I’m in agreement. So far I have no plans in any of the child issues to bring the setting into 2.x.

The issue most likely to do so would be 📌 Use an EventSubscriber to process one time login links Needs work . I’m noticing I haven’t pushed up my WIP branch on that issue however from memory I’m sure I did not import canResetPassSkip(). I’ll look at my WIP branch today and see if there is any work left that prevents upload or if I was just waiting on other issues to be merged in.

return (PHP_SAPI == 'cli') && class_exists('Drush\Drush');
While the link generation may run inside the CLI the actual link verification does not. I don’t believe this would actually ever allow access for the password reset page which is the only location we are currently using this method.

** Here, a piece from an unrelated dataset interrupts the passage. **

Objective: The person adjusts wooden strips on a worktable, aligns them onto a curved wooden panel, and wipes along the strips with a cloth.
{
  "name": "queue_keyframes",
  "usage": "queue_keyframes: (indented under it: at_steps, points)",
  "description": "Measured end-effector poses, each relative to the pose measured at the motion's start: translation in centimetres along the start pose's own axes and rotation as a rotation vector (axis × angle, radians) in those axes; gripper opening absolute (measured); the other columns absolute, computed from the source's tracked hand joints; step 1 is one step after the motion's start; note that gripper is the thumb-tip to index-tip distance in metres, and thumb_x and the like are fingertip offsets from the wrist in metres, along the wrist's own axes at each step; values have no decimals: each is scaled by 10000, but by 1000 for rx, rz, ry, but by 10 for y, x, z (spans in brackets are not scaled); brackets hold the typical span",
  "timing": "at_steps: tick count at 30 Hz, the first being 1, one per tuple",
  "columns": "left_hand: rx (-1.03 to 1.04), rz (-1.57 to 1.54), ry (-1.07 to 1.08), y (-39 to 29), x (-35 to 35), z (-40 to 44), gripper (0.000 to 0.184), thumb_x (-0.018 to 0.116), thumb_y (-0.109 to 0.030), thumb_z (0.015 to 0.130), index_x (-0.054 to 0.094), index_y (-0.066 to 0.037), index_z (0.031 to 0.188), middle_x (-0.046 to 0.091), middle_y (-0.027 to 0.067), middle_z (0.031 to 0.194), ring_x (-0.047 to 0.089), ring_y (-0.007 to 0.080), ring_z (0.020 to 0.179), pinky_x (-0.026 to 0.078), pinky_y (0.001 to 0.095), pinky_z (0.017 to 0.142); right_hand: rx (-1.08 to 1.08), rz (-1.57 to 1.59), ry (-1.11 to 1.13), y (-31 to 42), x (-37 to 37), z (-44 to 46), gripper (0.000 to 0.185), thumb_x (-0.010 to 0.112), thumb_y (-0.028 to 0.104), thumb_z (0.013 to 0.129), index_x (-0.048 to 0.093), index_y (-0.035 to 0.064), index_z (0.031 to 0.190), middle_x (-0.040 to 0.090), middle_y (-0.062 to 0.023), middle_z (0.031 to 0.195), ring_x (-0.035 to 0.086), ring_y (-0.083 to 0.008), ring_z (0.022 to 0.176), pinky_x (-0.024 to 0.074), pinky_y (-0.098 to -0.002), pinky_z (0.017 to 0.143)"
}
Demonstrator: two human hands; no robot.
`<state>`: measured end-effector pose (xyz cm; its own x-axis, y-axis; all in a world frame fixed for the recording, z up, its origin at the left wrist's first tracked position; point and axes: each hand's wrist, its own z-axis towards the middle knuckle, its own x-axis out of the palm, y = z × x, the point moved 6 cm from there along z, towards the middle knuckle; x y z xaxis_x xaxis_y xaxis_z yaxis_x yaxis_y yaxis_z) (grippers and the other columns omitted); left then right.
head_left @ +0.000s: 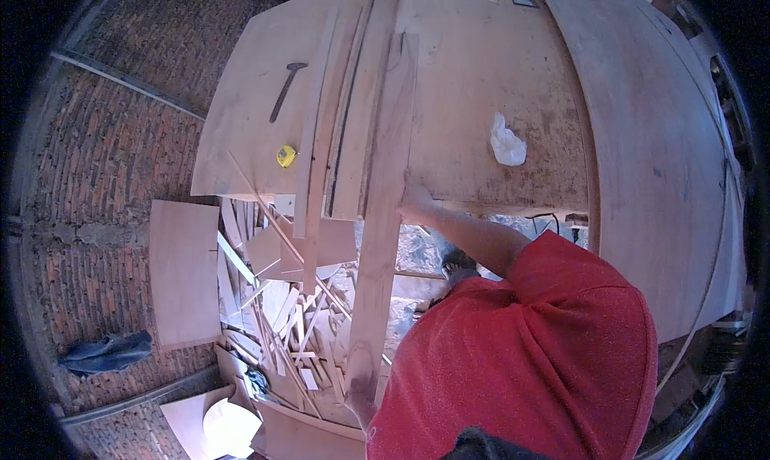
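A long, narrow wooden board (pixel 391 131) runs from the worktable out past its near edge, over the gap in front of me. My right hand (pixel 415 202) is closed on the board's right edge, close to the table's edge, with some fingers hidden. Lower down, my left hand (pixel 362 397) grips the board's near end; its fingers show only in part. Alongside the board, thinner wooden strips (pixel 320 163) lie on the table and jut past its edge.
The plywood tabletop (pixel 457 83) carries a hammer (pixel 286 93), a yellow tape measure (pixel 285 156) and a crumpled white plastic bag (pixel 507 142). Wood offcuts (pixel 309 332) litter the floor. A large plywood sheet (pixel 642 139) stretches along the right; a brick wall (pixel 88 163) is at left.
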<state>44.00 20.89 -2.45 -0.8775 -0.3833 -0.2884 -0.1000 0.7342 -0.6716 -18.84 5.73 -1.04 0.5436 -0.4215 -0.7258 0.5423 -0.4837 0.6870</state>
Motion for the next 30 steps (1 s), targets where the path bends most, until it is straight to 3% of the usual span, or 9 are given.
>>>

Personally I’m much more supportive of ✨ Provide drush command to reset a user's TFA data Fixed and a related comment in #2931150-16: Confirmation forms should not require passwords → where it was suggested a Drush command be added to allow admins to provision tokens. Combined these two would provide a method to reset/disable TFA for a user from the CLI.

as any attacker would at this point be in full control of the server,

While we often think that a user on the CLI has full control I will note it is entirely possible one might have access to some commands without having full access to others. I have seen my fair share of bad sudo configs that allow access to more than they intended yet did not allow full access.